Exercise instructions:
Return the data that follows exactly. Include every line.

Provided data:

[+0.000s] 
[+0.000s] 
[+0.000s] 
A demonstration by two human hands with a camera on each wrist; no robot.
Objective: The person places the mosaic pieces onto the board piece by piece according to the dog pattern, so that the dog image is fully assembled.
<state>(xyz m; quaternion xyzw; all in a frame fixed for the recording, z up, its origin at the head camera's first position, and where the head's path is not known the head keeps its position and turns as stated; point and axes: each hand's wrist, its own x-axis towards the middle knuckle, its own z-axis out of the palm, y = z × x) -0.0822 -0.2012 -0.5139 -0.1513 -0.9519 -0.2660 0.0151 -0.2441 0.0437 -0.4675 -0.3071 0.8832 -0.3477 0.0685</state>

Response:
[+0.000s] 
[+0.000s] 
[+0.000s] 
A demonstration by two human hands with a camera on each wrist; no robot.
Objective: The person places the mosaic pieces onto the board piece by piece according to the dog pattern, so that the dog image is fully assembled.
<state>(xyz m; quaternion xyzw; all in a frame fixed for the recording, z up, its origin at the head camera's first position, and where the head's path is not known the head keeps its position and turns as stated; point and axes: each hand's wrist, its own x-axis towards the middle knuckle, its own z-axis out of the palm, y = z × x) -0.0822 -0.2012 -0.5139 -0.1513 -0.9519 -0.2660 0.0151 -0.2441 0.0437 -0.4675 -0.3071 0.8832 -0.3477 0.0685</state>

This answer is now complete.